ANNAPOLIS, MD—Last week, GlobeSt.com reported on Brookfield Asset Management‘s acquisition of Thayer Lodging Group, a locally based hotel investment company. The move was a shift from Toronto-based Brookfield’s typical investments in the “four core” real estate sectors. As for Thayer, it will continue to operate as usual, focusing on its investment management, asset management and property management businesses, but as a subsidiary of Brookfield.
Meanwhile, Thayer president Bruce Wiles will continue to run the operations and oversee employees. Leland C. Pillsbury and Fred V. Malek, Thayer’s co-founders and chairmen, will serve as co-chairmen & co-heads of Global Lodging of the new company and as senior advisors to Brookfield.
The deal came as a surprise to industry observers, since Thayer wasn’t on the market and Brookfield isn’t typically a player in the lodging sector. In a conversation with GlobeSt.com, Pillsbury explained that the firm’s management got to know Brookfield last year and “quickly came to understand the mutual benefit of a potential association. For Thayer, Brookfield provides a robust capital source for future deals. For Brookfield, we provide a portal to attractive real estate investment opportunities, a proven value-added operating partner, and a profitable operating platform in the hotel industry.”
At the time the acquisition was announced, Pillsbury called the deal “the capstone of a quarter-century of growth and a clear signal that the best days for investing in global hotel real estate are yet ahead.”
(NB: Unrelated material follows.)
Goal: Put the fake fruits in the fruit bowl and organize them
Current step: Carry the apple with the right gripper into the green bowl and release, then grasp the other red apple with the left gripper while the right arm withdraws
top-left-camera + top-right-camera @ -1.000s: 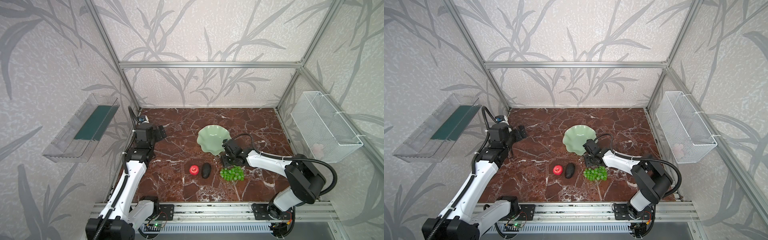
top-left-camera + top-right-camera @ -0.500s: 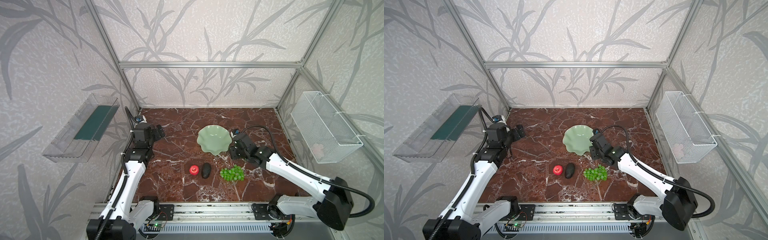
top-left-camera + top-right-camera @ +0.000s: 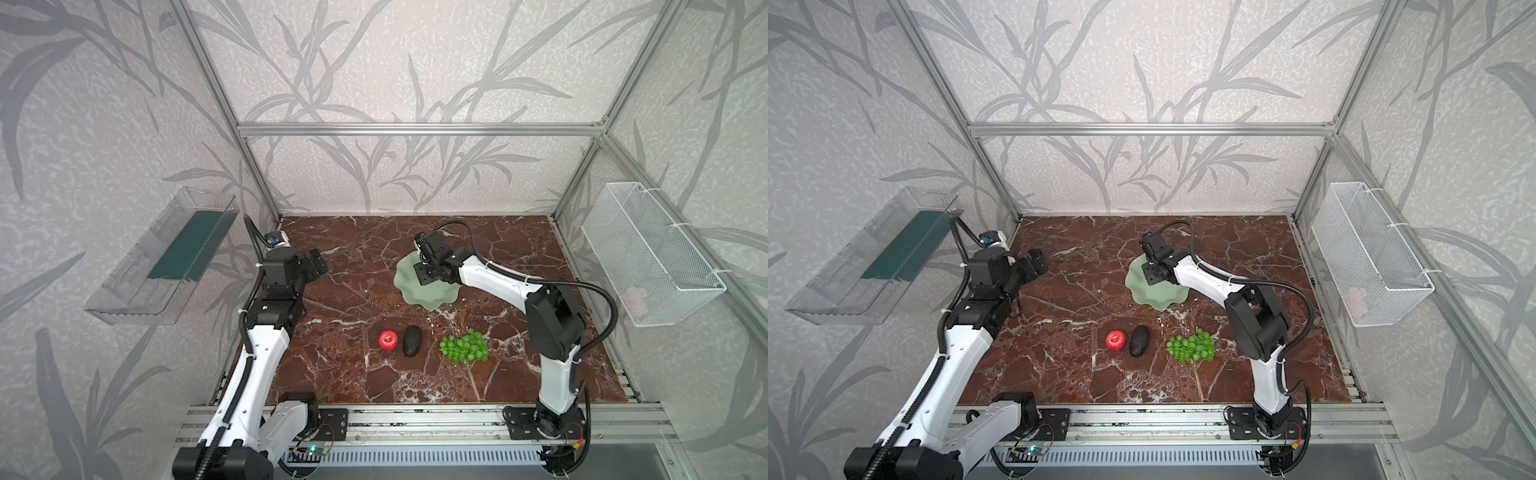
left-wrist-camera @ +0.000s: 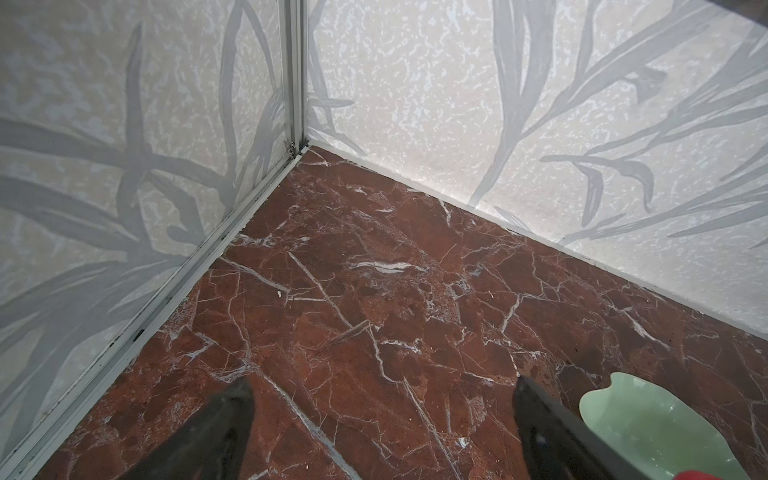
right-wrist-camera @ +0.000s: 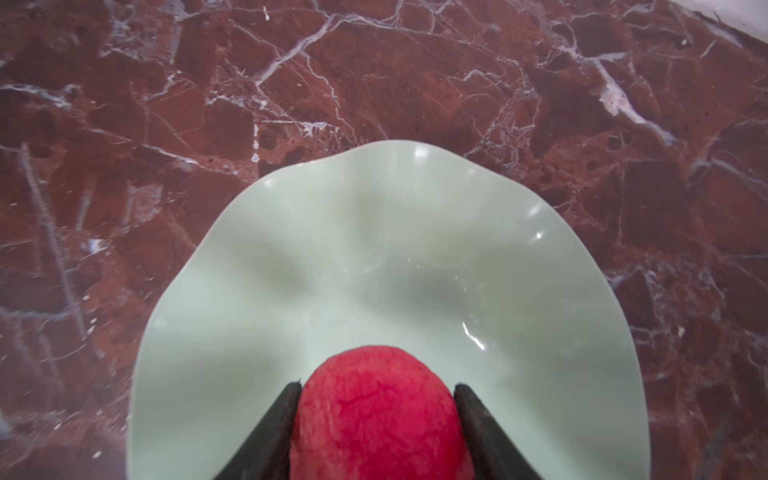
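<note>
The pale green scalloped fruit bowl (image 3: 432,297) (image 3: 1158,297) sits mid-table. My right gripper (image 5: 378,386) hangs over it, shut on a red apple (image 5: 378,424) that shows above the bowl's inside (image 5: 374,249). In both top views the gripper body (image 3: 428,272) hides this apple. On the marble in front of the bowl lie another red apple (image 3: 387,340) (image 3: 1115,340), a dark avocado (image 3: 412,340) (image 3: 1139,340) and green grapes (image 3: 464,345) (image 3: 1192,345). My left gripper (image 3: 313,266) (image 4: 382,382) is open and empty at the far left, with the bowl's rim (image 4: 648,428) beside it.
A white wire basket (image 3: 648,253) hangs on the right wall and a clear plastic tray (image 3: 166,257) on the left wall. Metal frame posts and walls close in the back corners. The right arm's elbow (image 3: 552,316) stands near the grapes.
My right gripper has swung from the table in front of the bowl, near the grapes, back and up over the bowl. The left arm has barely shifted.
</note>
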Controlling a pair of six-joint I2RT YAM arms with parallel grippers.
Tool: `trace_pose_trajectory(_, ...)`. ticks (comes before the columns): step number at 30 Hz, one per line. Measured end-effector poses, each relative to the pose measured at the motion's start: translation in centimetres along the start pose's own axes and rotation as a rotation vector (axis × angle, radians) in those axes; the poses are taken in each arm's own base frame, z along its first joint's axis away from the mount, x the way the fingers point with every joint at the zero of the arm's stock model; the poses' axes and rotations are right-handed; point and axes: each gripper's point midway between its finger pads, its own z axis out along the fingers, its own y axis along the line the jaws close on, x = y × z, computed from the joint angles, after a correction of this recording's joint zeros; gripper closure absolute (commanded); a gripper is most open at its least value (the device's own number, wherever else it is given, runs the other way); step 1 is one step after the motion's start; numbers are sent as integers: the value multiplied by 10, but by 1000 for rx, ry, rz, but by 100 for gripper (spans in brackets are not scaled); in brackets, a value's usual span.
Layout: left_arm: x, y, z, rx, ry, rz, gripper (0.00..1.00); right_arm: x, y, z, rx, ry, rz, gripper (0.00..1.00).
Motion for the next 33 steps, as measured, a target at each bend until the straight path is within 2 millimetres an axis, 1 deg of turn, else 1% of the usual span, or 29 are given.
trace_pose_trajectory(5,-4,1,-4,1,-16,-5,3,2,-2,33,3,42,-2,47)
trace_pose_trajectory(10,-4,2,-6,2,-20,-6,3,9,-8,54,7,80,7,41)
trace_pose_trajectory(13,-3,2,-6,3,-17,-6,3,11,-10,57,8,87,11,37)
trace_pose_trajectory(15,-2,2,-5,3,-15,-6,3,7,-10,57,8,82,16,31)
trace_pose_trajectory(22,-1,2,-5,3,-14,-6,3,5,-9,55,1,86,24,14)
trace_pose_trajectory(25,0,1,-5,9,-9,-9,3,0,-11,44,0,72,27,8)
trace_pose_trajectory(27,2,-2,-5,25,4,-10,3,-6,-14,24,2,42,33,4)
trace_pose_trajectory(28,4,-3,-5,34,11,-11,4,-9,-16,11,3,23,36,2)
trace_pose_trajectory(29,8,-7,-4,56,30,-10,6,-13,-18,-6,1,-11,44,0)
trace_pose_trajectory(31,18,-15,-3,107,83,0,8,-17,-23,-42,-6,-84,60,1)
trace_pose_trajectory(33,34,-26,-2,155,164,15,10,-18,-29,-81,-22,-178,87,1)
As for Brookfield’s interest in the lodging space, Pillsbury says it has to do with timing. “We believe the hotel space is in the ‘early innings’ of a long recovery, which will present outstanding growth and acquisition for years to come, and Brookfield is interested to participate actively,” he relates. He does, however, deferring specific reasons for Brookfield’s decision to the firm’s management. Brookfield did not respond to inquiries from GlobeSt.com.
Aside from having more capital behind it, Thayer doesn’t expect many changes. Some 20 Thayer employees will be taken into Brookfield’s fold. “At Thayer, we will continue to do what we have always done—acquire hotel real estate below replacement cost, and aggressively increase NOI by increasing market share, managing channels of distribution and controlling costs,” says Pillsbury.
The transaction gives Brookfield a hotel investment management business built on 25 years of success. Since forming its first private equity fund more than two decades ago, Thayer completed 43 hotel investments with a total acquisition cost of approximately $2.5 billion. Notably, Thayer formed a joint venture 10 years ago with Jin Jiang Group, China’s largest hotel and hospitality company, and in 2010 the duo acquired Interstate Hotels and Resorts. It was the largest third-party, independent hotel manager in the word, with some 27,000 employees, 400 hotels, annual sales of over $2.7 billion and $10 billion of assets under management in Europe, Asia and the US.
Going forward, Pillsbury is nothing but optimistic, not paying any heed to concerns some may have about overheating in the market. “We believe the prospects are very bright—for the company, the industry and the environment for acquiring distinctive properties around the world,” he says, promising, “You will be hearing a great deal from us.